Quicksand by Nella Larsen
In his 1899 short story “The Wife of His Youth,” Charles Chesnutt tells the tale of the pretentious and conservative Mr. Ryder, a Southerner and man of mixed ancestry who runs a club known colloquially as ‘The Blue Vein Society,’ a relatively exclusive association patronized by up-and-coming members of the fictional town of Groveland who are ‘more white than black,’ that is, ‘white enough to show blue veins.’ “I have no race prejudice,” he is proud to declare, “but we people of mixed blood are the ground between the upper and the nether millstone. Our fate lies between absorption by the white race and extinction in the black.” They are words that might very well have been spoken by the fearless, brilliant, if now sadly little-read author, Nella Larsen. Indeed there is perhaps no American writer who was more haunted by and preoccupied with the punishing existential stigma of mixed-race ancestry than Larsen. Born to a white Danish mother and a black Danish West-Indian father who, as a couple, chose to cross the color line, Nella, “a visibly brown child,” writes Thadious M. Davis in his introduction to Larsen’s novel, Passing, “was raised as the lone ‘colored’ person in a family that had refashioned itself, consciously changed its name, erased its racial past, and, with the disappearance of that past, obscured familial ties to the dark child in its midst.” For this Larsen suffered all her life, inspiring in her (just as in her protagonist, Helga Crane) a desperate, often angry iconoclasm that kept her shuttling restlessly between one people and another, always searching, never satisfied, rarely if ever happy in her skin:
Helga Crane couldn’t, she told herself and others, live in America. In spite of its glamour, existence in America, even in Harlem, was for Negroes too cramped, too uncertain, too cruel; something not to be endured for a lifetime if one could escape; something demanding a courage greater than was in her. No. She couldn’t stay. Nor, she saw now, could she remain away. Leaving, she would have to come back.

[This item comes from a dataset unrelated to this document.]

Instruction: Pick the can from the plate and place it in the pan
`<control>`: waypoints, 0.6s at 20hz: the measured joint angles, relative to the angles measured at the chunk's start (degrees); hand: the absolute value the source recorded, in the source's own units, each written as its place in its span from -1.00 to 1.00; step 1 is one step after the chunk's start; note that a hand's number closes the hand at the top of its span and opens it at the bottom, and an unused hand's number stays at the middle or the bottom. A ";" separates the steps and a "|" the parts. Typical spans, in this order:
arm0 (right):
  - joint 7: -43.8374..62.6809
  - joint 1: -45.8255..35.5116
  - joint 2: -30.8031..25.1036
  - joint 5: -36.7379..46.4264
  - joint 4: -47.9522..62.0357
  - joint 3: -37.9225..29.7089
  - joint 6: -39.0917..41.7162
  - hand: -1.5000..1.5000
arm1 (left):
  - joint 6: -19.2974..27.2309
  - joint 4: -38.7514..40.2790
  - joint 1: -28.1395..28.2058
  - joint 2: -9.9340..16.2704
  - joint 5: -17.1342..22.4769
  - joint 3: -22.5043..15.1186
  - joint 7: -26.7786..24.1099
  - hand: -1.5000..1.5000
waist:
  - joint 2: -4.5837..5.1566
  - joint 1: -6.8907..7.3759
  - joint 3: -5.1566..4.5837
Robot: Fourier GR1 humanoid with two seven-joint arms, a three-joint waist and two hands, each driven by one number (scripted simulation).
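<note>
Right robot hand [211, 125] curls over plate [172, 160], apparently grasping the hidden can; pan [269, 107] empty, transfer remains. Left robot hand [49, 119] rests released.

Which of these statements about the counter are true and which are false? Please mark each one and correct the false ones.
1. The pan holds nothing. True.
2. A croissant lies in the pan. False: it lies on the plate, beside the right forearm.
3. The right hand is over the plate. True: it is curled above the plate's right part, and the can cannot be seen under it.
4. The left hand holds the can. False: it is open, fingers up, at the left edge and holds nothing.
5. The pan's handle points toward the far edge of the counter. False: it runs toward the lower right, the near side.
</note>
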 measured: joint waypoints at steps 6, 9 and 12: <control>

Such, in broad strokes, is the story of Helga Crane in this grim, uncompromising, if highly readable and deeply worthwhile first novel. The title alone, Quicksand, is nearly sufficient to describe the painful daily crisis of so many African Americans in the 1920’s who suffered the triple curse of miscegenation (whether forced or consensual)—alienation from both the greater black and white communities, as well as from themselves. The ubiquitous and insidious racism that Larsen describes in the story of Helga Crane, in her life in the South, in Harlem, and in Copenhagen, to where, briefly, she flees, must eventually penetrate even the toughest of skins, as it does in time with hers, manifesting itself first as chronic dissatisfaction, self-censorship, insecurity, denial, and self-reproach, coupled at points with a bitter arrogance, then finally—if not inevitably—as bitterness itself, as apathy, submission, and self-loathing. Tragically, and for all of the evidence to the contrary, Helga’s problem seems to her, by the end of the novel, to stem less from the cruel and inhuman strictures of America at large as from a personal failing or flaw in her nature, from a lack within. To say, as a host of critics once did, that such an ending is overly pessimistic, is almost obscenely ridiculous—as if the pain Larsen describes was contrived for narrative effect alone, as if the novel itself has no greater function than to please us as readers. Larsen didn’t write to be clever, to exercise her imagination, to be creative; she wrote to tell the truth and, by telling the truth, to dignify her own life in all its pain and complexity. One has only to think of the recent events in Ferguson, Missouri, of the virulent, widespread, and blatantly systematic racism that still thrives in the U.S. today, to appreciate just how astute and courageous she was.
Quicksand, while available in a number of different editions, has recently been republished as part of a beautiful collection of short novels called Harlem Renaissance: Five Novels of the 1920’s. Edited by Rafia Zafar, the collection includes work by such African American greats Jean Toomer, Claude McKay, Jessie Redmon Fauset, and Wallace Thurman. There is also a companion volume called Harlem Renaissance: Five Novels of the 1930’s. Do yourself a favor and buy them both. They are beautiful books.
Nella Larsen, one of the most acclaimed and influential writers of the Harlem renaissance, was born Nellie Walker on April 13, 1891, in Chicago. She began publishing stories in the mid-1920’a and published her first novel, Quicksand, in 1928. Passing came out the following year.